Deal With It: Cass Farrell’s 2010 Acura TL Advance
Acura’s third generation TL was admittedly a tough act to follow. Signaling the model’s first departure from a platform share with the JDM Honda Inspire, the 3.2 L V6 equipped four door quickly became the brand’s best selling sedan, edging out the popular TSX and more luxurious RL. And while the car made waves in the mid-size commuter segment, the model’s A-Spec package provided serious goods to brand enthusiasts.
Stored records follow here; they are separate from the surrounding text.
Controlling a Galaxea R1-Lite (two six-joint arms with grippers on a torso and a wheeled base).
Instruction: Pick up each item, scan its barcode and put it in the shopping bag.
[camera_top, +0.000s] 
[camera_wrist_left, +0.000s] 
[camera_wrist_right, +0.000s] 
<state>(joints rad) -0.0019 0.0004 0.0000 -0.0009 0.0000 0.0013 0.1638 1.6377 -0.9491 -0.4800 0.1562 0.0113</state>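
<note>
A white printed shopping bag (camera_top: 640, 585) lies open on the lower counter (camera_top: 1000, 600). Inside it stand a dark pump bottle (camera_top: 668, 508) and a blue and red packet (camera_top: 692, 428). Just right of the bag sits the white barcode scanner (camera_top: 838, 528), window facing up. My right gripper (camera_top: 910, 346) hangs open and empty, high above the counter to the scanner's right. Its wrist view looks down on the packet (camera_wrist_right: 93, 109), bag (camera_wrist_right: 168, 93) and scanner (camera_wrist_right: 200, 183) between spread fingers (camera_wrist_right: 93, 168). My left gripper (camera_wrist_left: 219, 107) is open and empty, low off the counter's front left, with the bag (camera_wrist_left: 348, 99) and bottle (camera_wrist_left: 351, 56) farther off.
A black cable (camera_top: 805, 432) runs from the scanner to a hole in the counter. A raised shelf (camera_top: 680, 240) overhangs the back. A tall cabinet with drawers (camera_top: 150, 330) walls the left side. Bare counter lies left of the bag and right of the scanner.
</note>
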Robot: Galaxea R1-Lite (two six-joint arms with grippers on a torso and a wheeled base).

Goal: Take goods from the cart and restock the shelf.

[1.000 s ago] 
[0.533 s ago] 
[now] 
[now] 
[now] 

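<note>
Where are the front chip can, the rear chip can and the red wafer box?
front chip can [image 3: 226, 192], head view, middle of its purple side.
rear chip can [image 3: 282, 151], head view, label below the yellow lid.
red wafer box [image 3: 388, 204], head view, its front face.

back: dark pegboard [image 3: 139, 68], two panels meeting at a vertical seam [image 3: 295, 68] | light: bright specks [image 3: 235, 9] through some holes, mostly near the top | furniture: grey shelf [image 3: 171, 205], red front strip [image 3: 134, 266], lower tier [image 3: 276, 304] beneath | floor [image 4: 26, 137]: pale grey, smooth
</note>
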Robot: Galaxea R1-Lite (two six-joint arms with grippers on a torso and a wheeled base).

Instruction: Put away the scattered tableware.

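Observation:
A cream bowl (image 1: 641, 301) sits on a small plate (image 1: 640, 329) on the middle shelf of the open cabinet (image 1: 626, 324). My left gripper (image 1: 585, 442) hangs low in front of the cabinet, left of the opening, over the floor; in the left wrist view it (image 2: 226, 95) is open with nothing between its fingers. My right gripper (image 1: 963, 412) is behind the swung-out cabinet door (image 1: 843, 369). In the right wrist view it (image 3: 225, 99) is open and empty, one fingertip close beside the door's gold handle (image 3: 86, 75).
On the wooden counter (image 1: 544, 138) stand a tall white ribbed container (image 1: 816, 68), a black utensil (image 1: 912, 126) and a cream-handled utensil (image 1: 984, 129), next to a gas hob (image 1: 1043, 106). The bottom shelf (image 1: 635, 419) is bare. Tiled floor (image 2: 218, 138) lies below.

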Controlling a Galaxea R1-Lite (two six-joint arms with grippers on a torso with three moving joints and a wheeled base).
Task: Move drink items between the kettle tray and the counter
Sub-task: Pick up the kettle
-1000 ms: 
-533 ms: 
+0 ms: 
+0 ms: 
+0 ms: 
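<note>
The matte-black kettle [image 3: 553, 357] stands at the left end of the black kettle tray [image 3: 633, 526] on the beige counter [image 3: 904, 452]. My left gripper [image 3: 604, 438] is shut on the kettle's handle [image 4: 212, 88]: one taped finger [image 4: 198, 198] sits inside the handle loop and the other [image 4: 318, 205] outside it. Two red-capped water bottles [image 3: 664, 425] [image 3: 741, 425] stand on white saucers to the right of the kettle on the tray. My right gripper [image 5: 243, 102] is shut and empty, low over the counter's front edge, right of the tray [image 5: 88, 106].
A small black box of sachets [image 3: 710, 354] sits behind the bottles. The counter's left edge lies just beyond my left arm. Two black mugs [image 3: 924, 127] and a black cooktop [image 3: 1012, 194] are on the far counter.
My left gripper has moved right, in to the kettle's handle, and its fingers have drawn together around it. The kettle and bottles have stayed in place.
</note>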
The 2007 model even offered the RL’s 286 hp V6 mated to a 6 speed manual transmission, making it the fastest Honda/Acura available with the death of the NSX in 2005. In 2008, however, enthusiasts first began to get wind of a newly re-designed TL. The numbers sounded good: a FWD model with 280hp, and a 305hp version featuring Acura’s SH-AWD system. The internet was hopeful and optimistic. And then, almost without warning, we were introduced to the beak.
The infamous beak is officially known as the Power Plenum, and it is the most obvious design aspect in Acura’s Keen Edge Design philosophy. What was meant to be a representation of the combination of technology and emotion, however, has become the de facto criticism for this car, and many of Acura’s latest designs; and frankly, that’s a real disappointment. The 4th generation TL, in the right hands, is a gorgeous car that has a real presence that the previous generations lacked.
Luckily, Cass Farrell has taken charge in turning the aesthetic of this car around. Most obviously, the controversial grill has been tamed down with a fresh coat of Crystal Black Pearl. A one-off front lip designed at Jacksonville’s Auto Techniques and customized headlights complete the front end alterations. The rest of the car makes do with OEM pieces and a set of red-out tailights, both of which improve on the OEM design while still maintaining the identity of the sedan. The set of 20×10.5″ Work Varianza A6S’s, framed by the lowered sculpted fenders, give this car a VIP-esque presence, though the growl of the ATLP exhaust ensure on-lookers that this car is much more than a show queen.
Cass’s transformation of this car finally elevates it to where it should have been in the first place. With a 6 speed, SH-AWD, and a 305 HP VTEC engine, this is the car that Honda/Acura enthusiasts should be lusting for. Instead, many people try to single this car out as the poster child of Acura’s recent misdirection. I hope that the automotive community can get past the “beak” and consider this car for what it is; a serious sports tourer for the grown up Honda kid. Cass has proved that this car is more than capable in the right hands, and has a legitimate place in the luxury crowd. Deal with it.